I admit to not being super interested in the larger geopolitical context in which this discussion is embedded… but I do want to get into this bit a little more:
think as little as possible before making a commitment in your mind, because if you think more, you might conclude (via simulation or abstract reasoning) that the other player already made their commitment so now your own decision has to condition on that commitment
It’s not obvious to me why the bolded assertion follows; isn’t the point of “updatelessness” precisely that you ignore / refrain from conditioning your decision on (negative-sum) actions taken by your opponent in a way that would, if your conditioning on those actions was known in advance, predictably incentivize your opponent to take those actions? Isn’t that the whole point of having a decision theory that doesn’t give in to blackmail?
Like, yes, one way to refuse to condition on that kind of thing is to refuse to even compute it, but it seems very odd to me to assert that this is the best way to do things. At the very least, you can compute everything first, and then decide to retroactively ignore all the stuff you “shouldn’t have” computed, right? In terms of behavior this ought not provide any additional incentives to your opponent to take stupid (read: negative-sum) actions, while still providing the rest of the advantages that come with “thinking things through”… right?
and by thinking more you also make it harder for the player to conclude this about yourself
This part is more compelling in my view, but also it kind of seems… outside of decision theory’s wheelhouse? Like, yes, once you start introducing computational constraints and other real-world weirdness, things can and do start getting messy… but also, the messiness that results isn’t a reason to abandon the underlying decision theory?
For example, I could say “Imagine a crazy person really, really wants to kill you, and the reason they want to do this is that their brain is in some sense bugged; what does your decision theory say you should do in this situation?” And the answer is that your decision theory doesn’t say anything (well, anything except “this opponent is behaviorally identical to a DefectBot, so defect against them with all you have”), but that isn’t the decision theory’s fault, it’s just that you gave it an unfair scenario to start with.
It’s not obvious to me why the bolded assertion follows; isn’t the point of “updatelessness” precisely that you ignore / refrain from conditioning your decision on (negative-sum) actions taken by your opponent in a way that would, if your conditioning on those actions was known in advance, predictably incentivize your opponent to take those actions? Isn’t that the whole point of having a decision theory that doesn’t give in to blackmail?

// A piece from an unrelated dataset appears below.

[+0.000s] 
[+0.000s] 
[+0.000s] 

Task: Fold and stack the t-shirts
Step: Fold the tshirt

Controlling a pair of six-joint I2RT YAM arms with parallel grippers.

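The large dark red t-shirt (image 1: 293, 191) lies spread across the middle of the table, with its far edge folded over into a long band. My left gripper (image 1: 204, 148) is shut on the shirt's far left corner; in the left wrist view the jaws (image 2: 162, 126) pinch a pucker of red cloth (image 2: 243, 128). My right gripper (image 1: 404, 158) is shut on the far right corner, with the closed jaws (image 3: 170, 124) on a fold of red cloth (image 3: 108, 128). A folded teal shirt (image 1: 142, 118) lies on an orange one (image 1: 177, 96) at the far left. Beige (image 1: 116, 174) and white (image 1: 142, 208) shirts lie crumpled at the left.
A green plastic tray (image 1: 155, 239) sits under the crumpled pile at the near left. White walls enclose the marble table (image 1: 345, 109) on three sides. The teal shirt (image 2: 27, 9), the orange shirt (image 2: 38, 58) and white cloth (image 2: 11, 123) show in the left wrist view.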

By “has to” I didn’t mean that’s normatively the right thing to do, but rather that’s what UDT (as currently formulated) says to do. UDT is (currently) updateless with regard to physical observations (inputs from your sensors) but not logical observations (things that you compute in your mind), and nobody seems to know how to formulate a decision theory that is logically updateless (and not broken in other ways). It seems to be a hard problem as progress has been bogged down for more than 10 years.
I admit to not being super interested in the larger geopolitical context in which this discussion is embedded… but I do want to get into this bit a little more:
It’s not obvious to me why the bolded assertion follows; isn’t the point of “updatelessness” precisely that you ignore / refrain from conditioning your decision on (negative-sum) actions taken by your opponent in a way that would, if your conditioning on those actions was known in advance, predictably incentivize your opponent to take those actions? Isn’t that the whole point of having a decision theory that doesn’t give in to blackmail?

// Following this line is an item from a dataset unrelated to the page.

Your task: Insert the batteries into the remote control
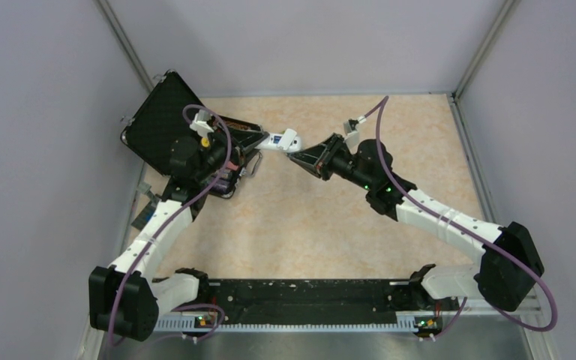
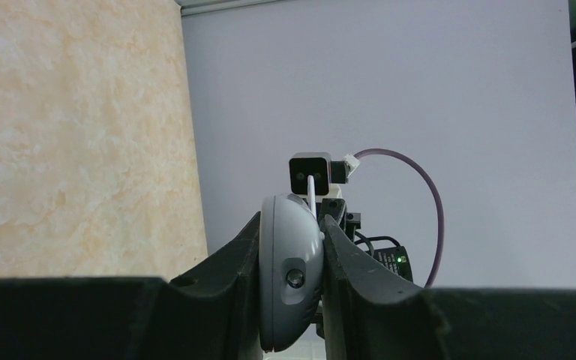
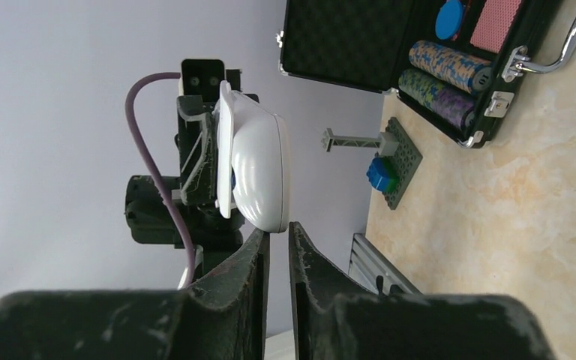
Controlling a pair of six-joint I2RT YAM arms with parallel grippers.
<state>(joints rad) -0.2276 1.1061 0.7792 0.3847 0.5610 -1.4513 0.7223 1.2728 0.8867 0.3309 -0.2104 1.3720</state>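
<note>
Left gripper (image 2: 291, 225): clamped on my remote control (image 2: 291, 285).
Right gripper (image 3: 278, 234): at the remote control's end, fingers barely apart, empty.
Advice: I'd hold the left clamp firm and nudge gently.

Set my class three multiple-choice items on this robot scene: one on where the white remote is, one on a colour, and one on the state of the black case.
1. Where is the slim white plastic remote control?
A) lying flat beside the case
B) clamped between the fingers of the left gripper
C) inside the case

2. What colour is the small block on the dark grey studded plate?
A) blue
B) red
C) yellow

3. The black hard case is:
A) shut and latched
B) open
C) upside down

Answers:
1 B: the left wrist view shows both fingers pressing on its sides.
2 A: the right wrist view shows it is blue.
3 B: the striped chip stacks show inside.
</note>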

Like, yes, one way to refuse to condition on that kind of thing is to refuse to even compute it, but it seems very odd to me to assert that this is the best way to do things. At the very least, you can compute everything first, and then decide to retroactively ignore all the stuff you “shouldn’t have” computed, right? In terms of behavior this ought not provide any additional incentives to your opponent to take stupid (read: negative-sum) actions, while still providing the rest of the advantages that come with “thinking things through”… right?
This part is more compelling in my view, but also it kind of seems… outside of decision theory’s wheelhouse? Like, yes, once you start introducing computational constraints and other real-world weirdness, things can and do start getting messy… but also, the messiness that results isn’t a reason to abandon the underlying decision theory?
For example, I could say “Imagine a crazy person really, really wants to kill you, and the reason they want to do this is that their brain is in some sense bugged; what does your decision theory say you should do in this situation?” And the answer is that your decision theory doesn’t say anything (well, anything except “this opponent is behaviorally identical to a DefectBot, so defect against them with all you have”), but that isn’t the decision theory’s fault, it’s just that you gave it an unfair scenario to start with.
What, if anything, am I missing here?
By “has to” I didn’t mean that’s normatively the right thing to do, but rather that’s what UDT (as currently formulated) says to do. UDT is (currently) updateless with regard to physical observations (inputs from your sensors) but not logical observations (things that you compute in your mind), and nobody seems to know how to formulate a decision theory that is logically updateless (and not broken in other ways). It seems to be a hard problem as progress has been bogged down for more than 10 years.
Conceptual Problems with UDT and Policy Selection is probably the best article to read to get up to date on this issue, if you want a longer answer.